Aunt Dimity and the Lost Prince, by Nancy Atherton. Aunt Dimity series #18. 246 pages
Publisher: Viking, 2013.
Source: used book sale
Lori Shepherd and her neighbor Bree Pym spend a week chasing around the countryside near Finch, Lori's sort-of idyllic English village, looking for a Russian Prince from a story told by a child. As usual, Lori gets a little help and guidance from her "aunt" Dimity Westwood, who never let a little thing like being dead keep her from helping her best friend's daughter cope with life. Oddly, Lori seems much more concerned with the unlikely prince than with the disappearance of the child and her mother. Maybe there's nothing she could do about that, but she could at least try!

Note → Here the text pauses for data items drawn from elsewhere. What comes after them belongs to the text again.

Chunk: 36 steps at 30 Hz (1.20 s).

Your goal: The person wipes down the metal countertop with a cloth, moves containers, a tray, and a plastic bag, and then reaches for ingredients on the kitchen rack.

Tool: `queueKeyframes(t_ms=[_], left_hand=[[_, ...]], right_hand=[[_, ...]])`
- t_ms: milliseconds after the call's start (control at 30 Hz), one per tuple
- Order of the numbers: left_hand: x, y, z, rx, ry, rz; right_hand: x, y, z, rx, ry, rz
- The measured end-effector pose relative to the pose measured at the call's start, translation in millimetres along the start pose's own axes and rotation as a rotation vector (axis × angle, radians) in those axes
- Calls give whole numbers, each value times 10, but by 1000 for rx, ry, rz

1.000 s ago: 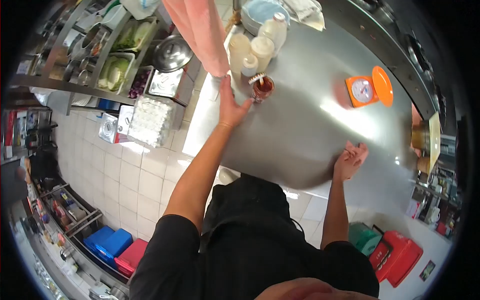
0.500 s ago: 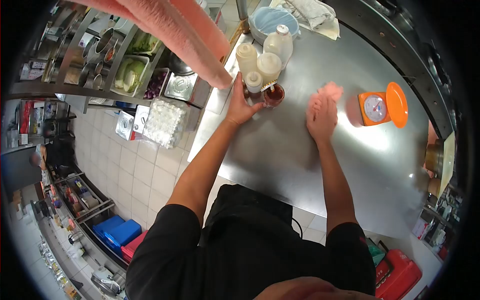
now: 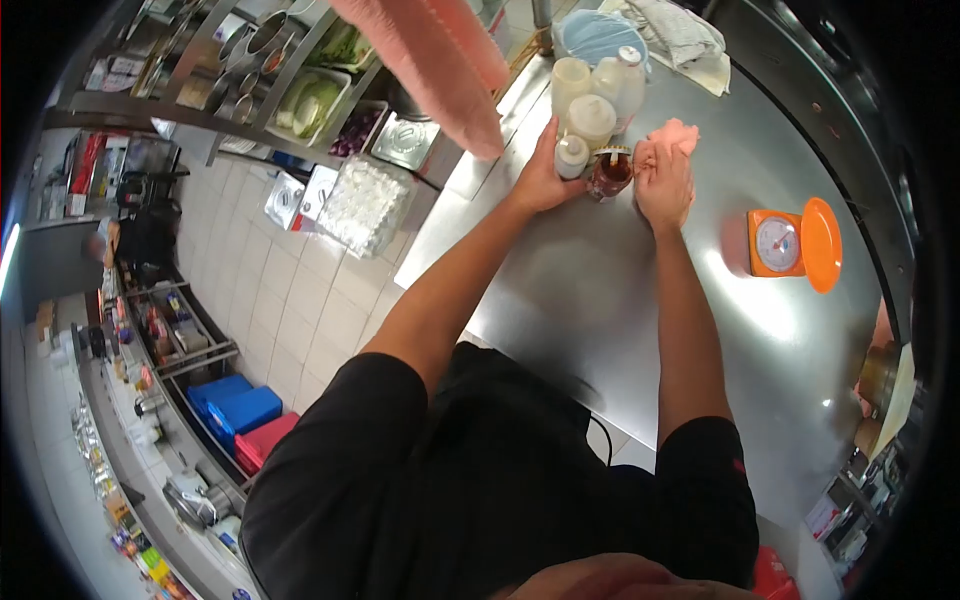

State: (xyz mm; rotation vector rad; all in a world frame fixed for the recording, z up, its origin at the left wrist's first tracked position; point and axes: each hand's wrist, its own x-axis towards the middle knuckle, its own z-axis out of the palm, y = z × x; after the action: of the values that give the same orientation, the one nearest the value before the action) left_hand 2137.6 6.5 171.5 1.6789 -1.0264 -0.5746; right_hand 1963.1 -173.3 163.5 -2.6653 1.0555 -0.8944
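Widely spread, left hand (image 3: 543, 178) brackets bottle (image 3: 571, 158); right hand (image 3: 664, 187) holds cloth (image 3: 674, 135).

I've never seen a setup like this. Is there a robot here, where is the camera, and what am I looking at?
There is no robot: these are a person's bare arms, seen from a camera worn on their head, looking forward and down. That is why the black sleeves point away from you.

The metal table carries a cluster of pale bottles, a jar of something dark red, an orange scale with a round dial, and, at the far end, light-coloured cloths.

The right hand holds a pink cloth on the table. The left hand is spread around the smallest bottle; whether it grips it, I cannot tell.
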Motion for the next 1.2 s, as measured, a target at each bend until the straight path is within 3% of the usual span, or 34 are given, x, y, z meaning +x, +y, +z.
queueKeyframes(t_ms=[200,267,333,400,467,600,700,733,800,900,967,1167,1200], left_hand=[[-329,284,-382,18,-29,-168],[-481,120,-652,93,46,-107],[-630,-43,-950,198,83,-121],[-789,-20,-1181,197,130,-158],[-950,10,-1362,165,189,-172],[-1395,77,-1603,52,246,-216],[-1879,-343,-1880,6,201,-257],[-2057,-404,-1957,49,195,-299],[-2433,-478,-2147,116,170,-359],[-2978,-780,-2404,-12,205,-490],[-3259,-1070,-2597,-93,239,-564],[-3692,-1774,-3444,-98,142,-748],[-3723,-1894,-3613,-92,135,-755]], right_hand=[[-642,-437,-530,99,-21,38],[-1183,-712,-710,127,-116,52],[-1726,-1066,-759,59,-156,-175],[-1869,-1617,-975,412,-211,-209],[-1867,-2009,-854,448,-409,-295],[-1365,-2368,-219,349,-273,-152],[-701,-2448,375,199,-58,-31],[-463,-2374,649,304,-52,25],[90,-2392,733,491,139,-156],[515,-2388,951,244,113,-167],[482,-2191,1486,199,103,-97],[531,-3282,363,375,-75,-269],[389,-3122,542,233,-123,-308]])
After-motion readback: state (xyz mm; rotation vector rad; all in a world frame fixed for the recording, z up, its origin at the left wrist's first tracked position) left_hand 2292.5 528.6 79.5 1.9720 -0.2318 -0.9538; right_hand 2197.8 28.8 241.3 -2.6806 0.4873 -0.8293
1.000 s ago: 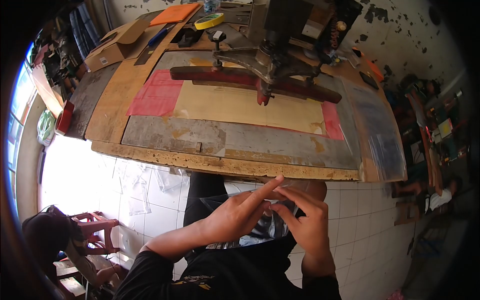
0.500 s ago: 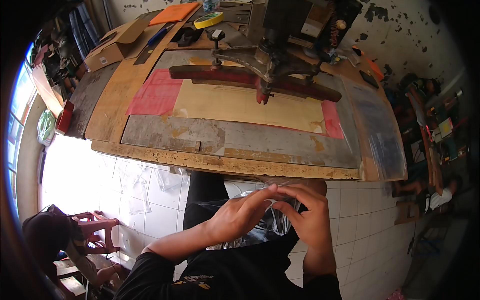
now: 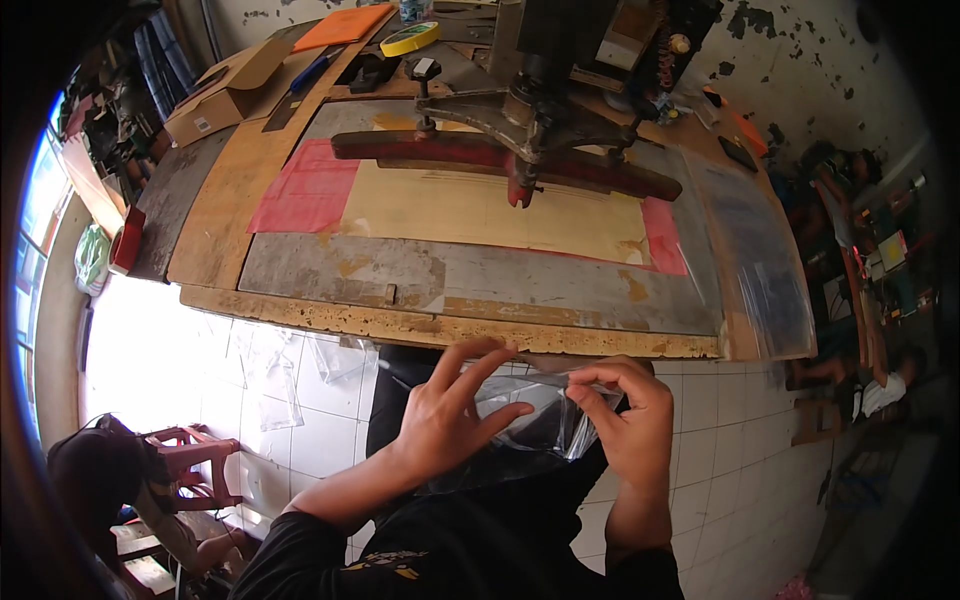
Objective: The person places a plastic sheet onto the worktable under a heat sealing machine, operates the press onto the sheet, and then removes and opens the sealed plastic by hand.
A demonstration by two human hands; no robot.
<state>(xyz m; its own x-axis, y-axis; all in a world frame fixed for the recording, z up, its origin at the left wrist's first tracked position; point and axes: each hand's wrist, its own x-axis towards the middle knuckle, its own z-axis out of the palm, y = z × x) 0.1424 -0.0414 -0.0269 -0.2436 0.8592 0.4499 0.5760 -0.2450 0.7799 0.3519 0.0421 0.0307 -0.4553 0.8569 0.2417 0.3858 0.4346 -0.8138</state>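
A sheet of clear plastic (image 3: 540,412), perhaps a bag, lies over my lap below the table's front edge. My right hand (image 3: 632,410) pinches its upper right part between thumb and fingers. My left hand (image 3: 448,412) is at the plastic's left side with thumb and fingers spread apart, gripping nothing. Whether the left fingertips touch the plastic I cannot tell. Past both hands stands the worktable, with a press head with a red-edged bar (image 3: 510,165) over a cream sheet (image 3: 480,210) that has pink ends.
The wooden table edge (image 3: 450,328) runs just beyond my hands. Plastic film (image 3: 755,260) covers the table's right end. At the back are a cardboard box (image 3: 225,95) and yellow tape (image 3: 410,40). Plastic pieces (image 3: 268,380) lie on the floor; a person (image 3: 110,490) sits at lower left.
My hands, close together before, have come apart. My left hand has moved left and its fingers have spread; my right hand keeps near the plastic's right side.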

Recipe for Russian tea-cakes at the end of the book.
Review (sort of spoiler-ish):
I got lucky and scored a basically brand-new copy of the latest by Nancy Atherton at our library fundraiser book sale. Aunt Dimity is one of my almost embarrassing little indulgences--cozy mysteries so cozy they verge on the saccharine. In fact, I have to say that this time we've tipped over the edge. Atherton seems to share a problem I sometimes have when writing: she just hates to make anyone really a villain. But a mystery where everyone turns out actually to be nice? Well, I don't think this is the first time, but she goes too far with that.
Frankly, I found the premise of this book unconvincing, and the characters rather one-dimensional, though it was fun to discover what each suspect in turn was really like. And there's no denying the book is a fun romp, but it lacks that tiny hint of an edge that even a Cozy needs to qualify as a mystery. The only part of this book that offered a real edge was the missing child, and that thread is left in the dust.
Was it still fun to read? Yeah. But not as fun as it should have been. Aunt Dimity has had better adventures.
Recommendation: for die-hard Aunt Dimity fans, and those who like their books excessively sweet.
Full disclosure: I purchased this book second-hand at a library fund-raiser and received nothing from the author or the publisher for this review, which they probably won't like anyway. The opinions expressed herein are my own and those of no one else, unless someone happens to agree with me.